Hint: use the common meaning interface strategy.

Exercise 26: Update the implementation of my-hash-view so that the hash view name acts both as a constructor and as a match pattern name. That is, the hash view name should be statically bound to a compile-time struct implementing both the procedure interface and the match expander interface. You should define the actual constructor function with a different name and expand to it using make-variable-like-transformer. For the match expander, use the ? and app match pattern forms. That is, as a match pattern, point behaves as follows:
(point x-pat y-pat)
⇒
(? point? (app point-x x-pat) (app point-y y-pat))

Exercise 27 (★): Update your solution to Exercise 26 to also support hash view extension (or “subtyping”). That is, the value statically bound to hash-view name must support three interfaces: the procedure interface, the match expander interface, and a private interface that carries enough information to support view extension.
Here are some examples to illustrate the expected behavior:
(my-hash-view point (x y))
(my-hash-view point3 #:super point (z))
(define p3 (point3 1 2 3))
(point? p3) ; expect #t
(point3? p3) ; expect #t
(point-x p3) ; expect 1
(point3-z p3) ; expect 3
(match p3 [(point x y) (+ x y)]) ; expect 3
(match p3 [(point3 x y z) (+ x y z)]) ; expect 6

10.2 Unclean Unhygienic Macros

An unclean unhygienic macro defines names that are not based on any Id arguments.

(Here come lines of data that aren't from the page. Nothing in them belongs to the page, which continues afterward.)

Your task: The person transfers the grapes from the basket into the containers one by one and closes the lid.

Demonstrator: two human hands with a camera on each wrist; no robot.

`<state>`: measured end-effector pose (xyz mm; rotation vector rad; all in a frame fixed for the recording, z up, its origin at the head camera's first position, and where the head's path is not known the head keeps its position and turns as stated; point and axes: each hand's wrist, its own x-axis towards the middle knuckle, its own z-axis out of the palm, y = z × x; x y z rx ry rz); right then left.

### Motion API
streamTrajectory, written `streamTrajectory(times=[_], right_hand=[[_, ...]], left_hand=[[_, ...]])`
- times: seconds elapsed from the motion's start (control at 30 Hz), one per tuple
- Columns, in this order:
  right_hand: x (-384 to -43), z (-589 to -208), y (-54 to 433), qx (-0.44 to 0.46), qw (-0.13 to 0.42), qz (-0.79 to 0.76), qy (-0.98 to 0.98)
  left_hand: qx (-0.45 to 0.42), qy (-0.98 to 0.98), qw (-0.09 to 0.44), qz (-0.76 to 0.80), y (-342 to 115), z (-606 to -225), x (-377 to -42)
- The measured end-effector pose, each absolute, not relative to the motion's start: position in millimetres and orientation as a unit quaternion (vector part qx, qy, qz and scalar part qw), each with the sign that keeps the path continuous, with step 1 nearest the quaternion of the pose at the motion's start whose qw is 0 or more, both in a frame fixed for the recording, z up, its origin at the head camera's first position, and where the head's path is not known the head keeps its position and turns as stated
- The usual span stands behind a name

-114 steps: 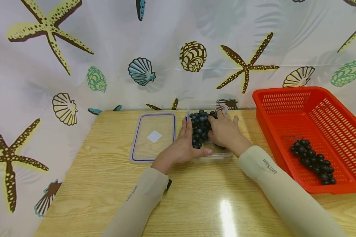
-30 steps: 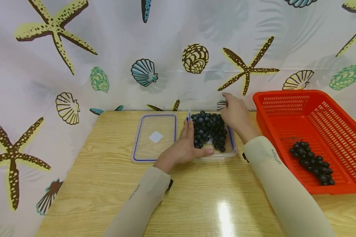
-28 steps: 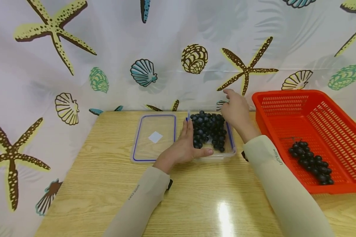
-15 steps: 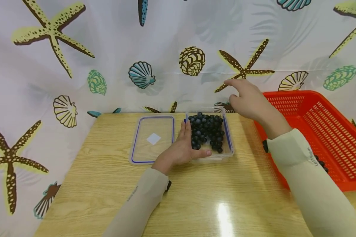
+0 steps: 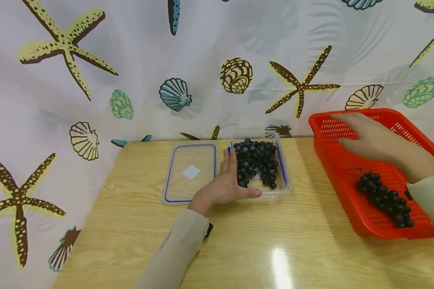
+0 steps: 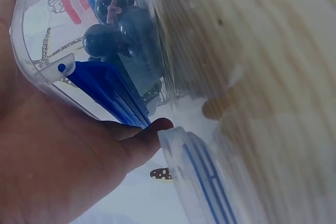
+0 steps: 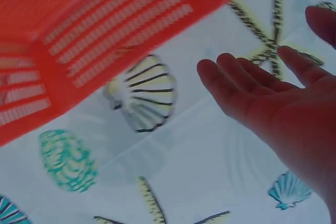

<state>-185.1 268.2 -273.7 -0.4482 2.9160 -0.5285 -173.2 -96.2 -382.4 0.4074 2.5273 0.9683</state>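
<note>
In the head view my left hand (image 5: 222, 184) rests at the near left corner of a clear plastic food container (image 5: 283, 188), straight fingers along its left side and thumb across its front rim. Bunches of dark grapes (image 5: 254, 154) lie inside, with part of the container bottom showing near the front. The left wrist view shows the hand against the wall beside a blue flap (image 6: 107, 90). My right hand (image 5: 372, 138) hovers over the red basket (image 5: 361, 224), fingers extended and nothing held. Below it, another bunch of dark grapes (image 5: 385, 200) lies in the basket.
A clear lid (image 5: 181, 192) with a blue seal lies flat on the wooden table (image 5: 246, 249), left of the container. Behind the table hangs a white cloth (image 5: 202, 52) printed with shells and starfish.
My right hand has left the grapes in the container, risen behind it and moved right to above the red basket. The left hand has stayed at the container's corner.
</note>
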Motion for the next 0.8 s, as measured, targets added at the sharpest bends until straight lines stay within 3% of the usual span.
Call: streamTrajectory(times=[0.23,0.5,0.7,0.8], right_hand=[[-182.9,-310.5,320.2,-0.122,0.180,-0.130,0.967],[-182.0,-351.0,357.9,-0.066,0.346,-0.091,0.932],[-186.8,-362.4,357.0,-0.038,0.389,-0.119,0.913],[-188.8,-359.7,353.2,-0.067,0.365,-0.143,0.918]], left_hand=[[0.145,0.904,0.203,0.347,-98.2,-380.4,-171.3],[0.149,0.905,0.203,0.343,-97.7,-381.8,-171.5],[0.156,0.910,0.197,0.330,-97.9,-382.9,-171.7],[0.157,0.913,0.193,0.322,-98.5,-382.5,-171.8]])
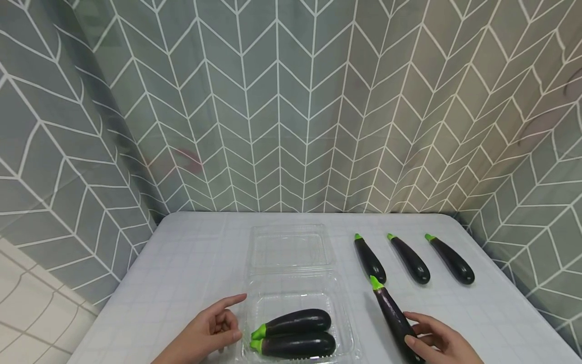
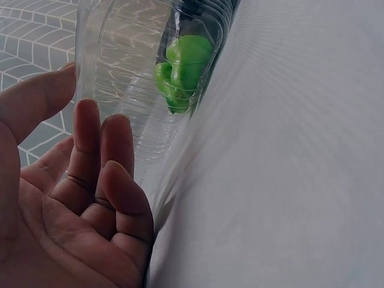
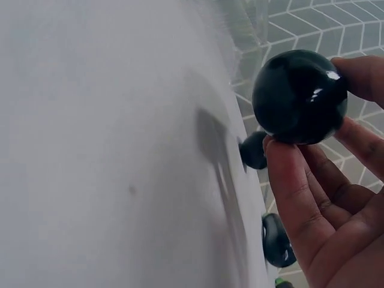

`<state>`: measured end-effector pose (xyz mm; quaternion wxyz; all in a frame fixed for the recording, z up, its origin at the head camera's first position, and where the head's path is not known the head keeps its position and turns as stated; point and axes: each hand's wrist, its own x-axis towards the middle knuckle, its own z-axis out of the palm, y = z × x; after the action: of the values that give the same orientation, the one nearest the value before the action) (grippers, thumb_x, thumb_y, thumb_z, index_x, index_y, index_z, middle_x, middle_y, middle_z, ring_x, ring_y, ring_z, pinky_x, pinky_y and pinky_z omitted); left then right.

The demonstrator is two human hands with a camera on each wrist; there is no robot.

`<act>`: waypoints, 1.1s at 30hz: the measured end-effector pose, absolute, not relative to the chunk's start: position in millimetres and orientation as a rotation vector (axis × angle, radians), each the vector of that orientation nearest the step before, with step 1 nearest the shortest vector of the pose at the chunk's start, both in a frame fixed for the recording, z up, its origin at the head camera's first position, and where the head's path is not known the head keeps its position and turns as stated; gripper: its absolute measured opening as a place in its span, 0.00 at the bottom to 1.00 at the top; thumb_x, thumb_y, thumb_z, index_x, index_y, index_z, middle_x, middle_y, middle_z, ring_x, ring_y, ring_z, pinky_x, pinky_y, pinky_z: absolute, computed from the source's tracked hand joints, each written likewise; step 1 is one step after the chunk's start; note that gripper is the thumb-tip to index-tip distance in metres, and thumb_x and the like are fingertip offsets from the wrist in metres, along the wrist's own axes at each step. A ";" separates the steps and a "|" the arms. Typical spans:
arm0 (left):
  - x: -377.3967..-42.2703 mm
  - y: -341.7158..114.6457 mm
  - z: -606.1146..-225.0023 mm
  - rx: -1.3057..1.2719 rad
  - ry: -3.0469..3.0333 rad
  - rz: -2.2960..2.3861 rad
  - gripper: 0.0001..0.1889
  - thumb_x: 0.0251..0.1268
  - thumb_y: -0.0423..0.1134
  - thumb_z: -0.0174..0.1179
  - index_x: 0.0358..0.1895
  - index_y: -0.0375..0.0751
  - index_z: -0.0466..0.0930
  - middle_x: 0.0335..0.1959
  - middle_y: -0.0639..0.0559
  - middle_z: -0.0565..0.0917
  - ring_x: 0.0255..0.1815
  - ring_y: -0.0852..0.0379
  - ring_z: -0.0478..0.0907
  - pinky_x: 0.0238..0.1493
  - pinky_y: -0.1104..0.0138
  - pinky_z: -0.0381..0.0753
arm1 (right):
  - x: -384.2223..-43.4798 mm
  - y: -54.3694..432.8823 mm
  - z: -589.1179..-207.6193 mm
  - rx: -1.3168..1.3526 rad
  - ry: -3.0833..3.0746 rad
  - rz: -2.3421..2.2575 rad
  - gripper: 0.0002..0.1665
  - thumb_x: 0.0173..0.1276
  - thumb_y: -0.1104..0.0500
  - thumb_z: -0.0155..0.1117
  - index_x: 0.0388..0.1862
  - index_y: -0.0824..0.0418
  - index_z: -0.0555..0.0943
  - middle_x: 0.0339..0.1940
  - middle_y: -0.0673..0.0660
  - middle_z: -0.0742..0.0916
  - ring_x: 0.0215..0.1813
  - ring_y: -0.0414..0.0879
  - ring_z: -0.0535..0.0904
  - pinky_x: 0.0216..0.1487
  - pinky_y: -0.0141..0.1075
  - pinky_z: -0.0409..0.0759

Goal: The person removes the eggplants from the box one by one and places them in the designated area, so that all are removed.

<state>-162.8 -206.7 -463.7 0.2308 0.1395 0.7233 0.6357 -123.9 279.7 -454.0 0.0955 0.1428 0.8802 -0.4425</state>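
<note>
My right hand [image 1: 443, 338] grips an eggplant [image 1: 393, 318] near its blunt dark end, between thumb and fingers. Its green stem points away from me, and the right wrist view shows the rounded end [image 3: 300, 96] held off the table. A clear plastic clamshell box [image 1: 349, 316] stands in front of me with its lid [image 1: 291, 250] folded back. Inside lie two eggplants side by side, a rear one [image 1: 302, 321] and a front one [image 1: 302, 346], stems to the left. At the box's left side is my left hand [image 1: 206, 331], index finger extended by the rim, holding nothing.
Three more eggplants lie in a row on the right of the white-covered table [image 1: 191, 258]: a left one [image 1: 369, 259], a middle one [image 1: 409, 259] and a right one [image 1: 452, 260]. A patterned grey curtain [image 1: 295, 111] hangs behind the table and along its sides.
</note>
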 end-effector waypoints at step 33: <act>-167.2 -209.5 -469.4 0.369 2.033 1.702 0.36 0.71 0.38 0.61 0.76 0.35 0.55 0.37 0.43 0.80 0.32 0.57 0.75 0.34 0.69 0.76 | -114.3 300.1 -484.2 0.559 2.599 -1.307 0.45 0.58 0.38 0.72 0.65 0.66 0.75 0.39 0.54 0.84 0.37 0.47 0.81 0.37 0.41 0.80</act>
<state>-167.2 -209.5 -469.4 0.2303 0.1341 0.7391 0.6187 -114.3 300.1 -484.2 0.0895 0.1879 0.8738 -0.4394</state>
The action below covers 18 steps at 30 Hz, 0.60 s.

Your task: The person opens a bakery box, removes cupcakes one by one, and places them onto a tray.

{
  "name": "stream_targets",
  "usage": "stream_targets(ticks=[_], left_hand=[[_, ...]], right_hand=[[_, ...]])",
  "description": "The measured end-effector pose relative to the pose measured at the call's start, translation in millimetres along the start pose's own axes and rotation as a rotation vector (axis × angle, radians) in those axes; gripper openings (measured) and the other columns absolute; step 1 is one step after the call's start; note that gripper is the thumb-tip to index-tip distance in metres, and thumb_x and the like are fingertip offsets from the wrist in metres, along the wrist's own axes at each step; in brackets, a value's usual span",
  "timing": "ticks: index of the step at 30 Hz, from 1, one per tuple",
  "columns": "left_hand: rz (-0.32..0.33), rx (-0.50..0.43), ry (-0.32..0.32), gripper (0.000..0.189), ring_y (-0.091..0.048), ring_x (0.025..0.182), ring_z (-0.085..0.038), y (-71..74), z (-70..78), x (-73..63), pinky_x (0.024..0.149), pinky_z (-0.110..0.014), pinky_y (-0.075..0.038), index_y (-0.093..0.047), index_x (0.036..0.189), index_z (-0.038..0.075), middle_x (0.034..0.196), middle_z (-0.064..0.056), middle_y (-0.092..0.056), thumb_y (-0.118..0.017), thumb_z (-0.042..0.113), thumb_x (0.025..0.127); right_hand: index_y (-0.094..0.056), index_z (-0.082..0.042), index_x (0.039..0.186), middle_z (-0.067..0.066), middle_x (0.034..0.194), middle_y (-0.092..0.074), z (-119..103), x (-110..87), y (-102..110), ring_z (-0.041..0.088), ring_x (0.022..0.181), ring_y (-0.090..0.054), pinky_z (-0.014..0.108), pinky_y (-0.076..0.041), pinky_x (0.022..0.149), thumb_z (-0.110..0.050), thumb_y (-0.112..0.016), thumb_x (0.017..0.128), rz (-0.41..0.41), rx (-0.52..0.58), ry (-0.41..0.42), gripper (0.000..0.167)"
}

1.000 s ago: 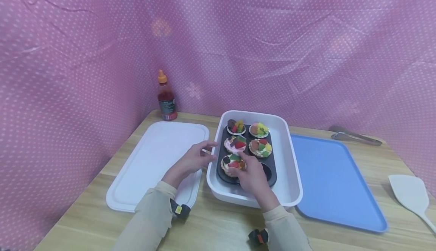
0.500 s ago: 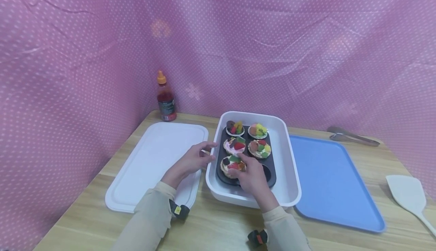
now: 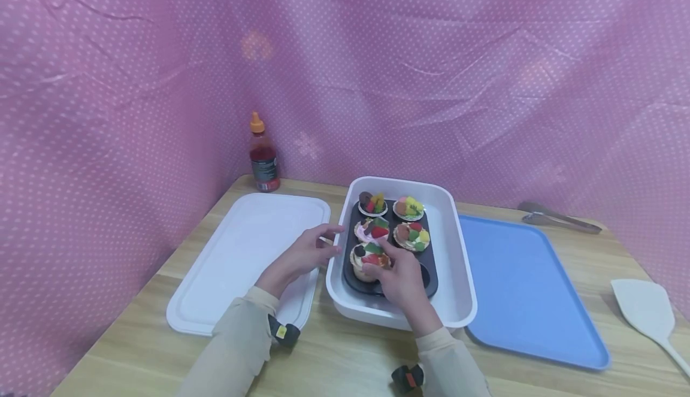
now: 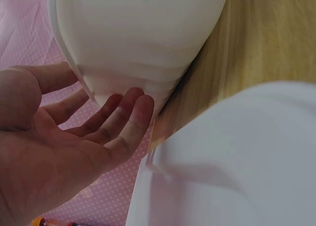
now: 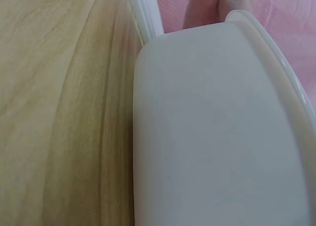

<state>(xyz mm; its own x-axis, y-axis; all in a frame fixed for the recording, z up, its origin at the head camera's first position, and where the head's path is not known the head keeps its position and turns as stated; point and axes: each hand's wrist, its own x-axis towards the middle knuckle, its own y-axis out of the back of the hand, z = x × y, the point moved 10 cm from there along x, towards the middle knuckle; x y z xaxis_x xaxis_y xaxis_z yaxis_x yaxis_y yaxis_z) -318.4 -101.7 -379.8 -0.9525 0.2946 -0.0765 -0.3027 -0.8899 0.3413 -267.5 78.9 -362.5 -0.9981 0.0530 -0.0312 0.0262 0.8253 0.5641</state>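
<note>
In the head view, my right hand [image 3: 403, 277] pinches a toy fruit-topped cupcake [image 3: 366, 259] between thumb and fingers, at the near left of a dark muffin tin [image 3: 353, 283]. The cupcake's pale side shows above its cup. Several other fruit-topped cupcakes [image 3: 411, 236] sit in the tin, and the near right cup is bare. The tin lies inside a deep white bin [image 3: 458, 277]. My left hand [image 3: 308, 250] rests at the bin's left rim. In the left wrist view, its loosely bent fingers lie against the bin's outer wall [image 4: 138, 33]. The right wrist view hides the right hand.
A white tray [image 3: 237, 253] lies left of the bin, and a blue tray [image 3: 528, 283] lies to its right. Behind stands a sauce bottle [image 3: 264, 163]. Tongs [image 3: 560, 218] lie at the back right, with a white spatula [image 3: 647, 307] at the far right.
The pinched cupcake has risen slightly in the tin, and more of its side shows. My right hand has come up a little with it. My left hand has stayed in place.
</note>
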Motion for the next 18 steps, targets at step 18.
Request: stream_targets(ticks=[18], left_hand=[[-0.001, -0.007, -0.02, 0.05, -0.066, 0.104, -0.025, 0.6, -1.4, 1.9, 0.081, -0.035, -0.061, -0.051, 0.145, 0.005, 0.13, -0.023, -0.057, -0.063, 0.006, 0.097]], right_hand=[[-0.059, -0.01, 0.14, 0.013, 0.148, -0.054, -3, 2.3, 11, 0.035, 0.14, -0.049, 0.054, -0.043, 0.112, -0.021, -0.084, 0.082, 0.082, 0.076, 0.057, 0.065]])
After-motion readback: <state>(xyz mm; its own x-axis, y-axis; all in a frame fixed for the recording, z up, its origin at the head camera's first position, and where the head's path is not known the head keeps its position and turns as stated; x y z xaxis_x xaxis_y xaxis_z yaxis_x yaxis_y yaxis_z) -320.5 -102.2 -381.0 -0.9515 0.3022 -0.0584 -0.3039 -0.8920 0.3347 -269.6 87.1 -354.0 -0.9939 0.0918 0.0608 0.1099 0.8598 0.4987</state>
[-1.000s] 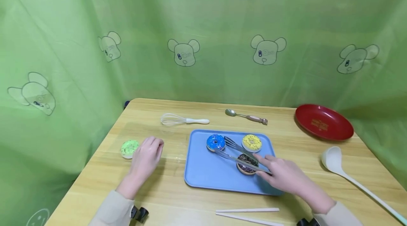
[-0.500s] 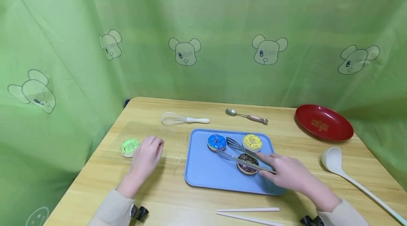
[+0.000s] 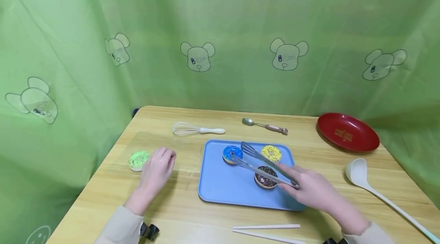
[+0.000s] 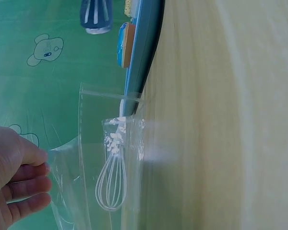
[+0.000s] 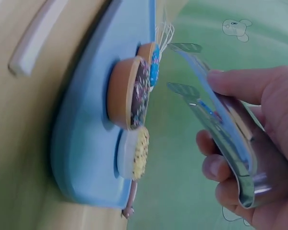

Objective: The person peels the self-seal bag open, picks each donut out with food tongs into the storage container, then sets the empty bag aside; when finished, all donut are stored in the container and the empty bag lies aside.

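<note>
My left hand [image 3: 158, 169] pinches the edge of a clear plastic bag [image 4: 93, 134] between thumb and fingers. Beside that hand lies a green-iced donut [image 3: 139, 160]. Metal tongs [image 3: 262, 167] are held in my right hand [image 3: 311, 188], their slotted ends apart with nothing between them. They hang above a blue tray [image 3: 223, 190]. On it sit a blue donut [image 3: 231, 152], a yellow donut [image 3: 271, 153] and a chocolate donut [image 3: 264, 181] with sprinkles. From the right wrist view, the tongs stand clear of the donuts.
Behind the tray lie a white whisk [image 3: 199, 129] and a spoon [image 3: 264, 126]. A red plate [image 3: 357, 137] is at the back right, a white ladle [image 3: 359, 173] in front of it. White chopsticks [image 3: 266, 227] lie near the front edge. A green curtain [image 3: 233, 87] hangs behind.
The tongs have lifted slightly and shifted, with their ends apart throughout. The left hand stays in place, and the donuts have not moved on the tray.
</note>
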The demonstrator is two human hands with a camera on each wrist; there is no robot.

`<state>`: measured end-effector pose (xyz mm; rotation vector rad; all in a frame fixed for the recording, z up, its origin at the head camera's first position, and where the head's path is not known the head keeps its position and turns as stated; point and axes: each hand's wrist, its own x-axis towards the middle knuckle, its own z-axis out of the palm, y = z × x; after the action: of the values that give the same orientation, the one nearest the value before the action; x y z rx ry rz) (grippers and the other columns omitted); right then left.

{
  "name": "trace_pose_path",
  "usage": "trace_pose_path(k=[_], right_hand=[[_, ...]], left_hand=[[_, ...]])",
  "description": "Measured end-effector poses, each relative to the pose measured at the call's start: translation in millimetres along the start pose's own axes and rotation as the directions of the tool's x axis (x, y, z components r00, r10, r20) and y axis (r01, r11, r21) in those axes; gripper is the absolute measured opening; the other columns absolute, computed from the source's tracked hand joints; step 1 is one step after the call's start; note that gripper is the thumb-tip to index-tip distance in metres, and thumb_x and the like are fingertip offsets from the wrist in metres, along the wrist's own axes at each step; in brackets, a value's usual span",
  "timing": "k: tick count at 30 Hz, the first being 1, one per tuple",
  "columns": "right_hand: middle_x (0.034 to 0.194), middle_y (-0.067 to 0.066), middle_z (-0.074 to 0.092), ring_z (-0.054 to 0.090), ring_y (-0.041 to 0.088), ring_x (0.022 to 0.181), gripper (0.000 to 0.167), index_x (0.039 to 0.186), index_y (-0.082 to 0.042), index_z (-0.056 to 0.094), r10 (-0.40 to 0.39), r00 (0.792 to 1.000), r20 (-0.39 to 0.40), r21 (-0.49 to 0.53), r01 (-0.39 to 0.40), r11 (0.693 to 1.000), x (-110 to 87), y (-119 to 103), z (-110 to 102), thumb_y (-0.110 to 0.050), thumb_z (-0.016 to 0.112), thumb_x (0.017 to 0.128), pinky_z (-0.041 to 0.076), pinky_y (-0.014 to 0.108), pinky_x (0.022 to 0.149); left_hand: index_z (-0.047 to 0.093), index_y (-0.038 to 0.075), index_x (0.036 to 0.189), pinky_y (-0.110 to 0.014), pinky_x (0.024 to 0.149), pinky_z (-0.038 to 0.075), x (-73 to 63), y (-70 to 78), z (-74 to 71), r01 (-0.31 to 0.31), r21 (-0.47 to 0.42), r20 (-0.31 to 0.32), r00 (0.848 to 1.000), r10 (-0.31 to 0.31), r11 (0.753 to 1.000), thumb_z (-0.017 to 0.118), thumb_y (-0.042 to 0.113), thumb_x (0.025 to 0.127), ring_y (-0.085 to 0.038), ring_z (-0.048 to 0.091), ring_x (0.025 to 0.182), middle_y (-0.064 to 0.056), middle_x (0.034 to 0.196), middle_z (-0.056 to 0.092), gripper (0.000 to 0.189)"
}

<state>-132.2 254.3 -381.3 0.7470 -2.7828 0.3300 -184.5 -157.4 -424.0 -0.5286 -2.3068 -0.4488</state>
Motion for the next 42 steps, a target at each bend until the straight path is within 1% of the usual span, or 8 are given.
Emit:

The canonical example of an unclean unhygienic macro is a while loop that binds the name break to an escape continuation to exit the loop.

What lexical context should the macro use to create the break binder? The best candidate here is the lexical context of the whole macro use. In a syntax-parser form, this is available through the name this-syntax. (You might wonder whether this-syntax is bound unhygienically. It isn’t. In fact, we’ll talk about the mechanism it uses in Syntax Parameters.)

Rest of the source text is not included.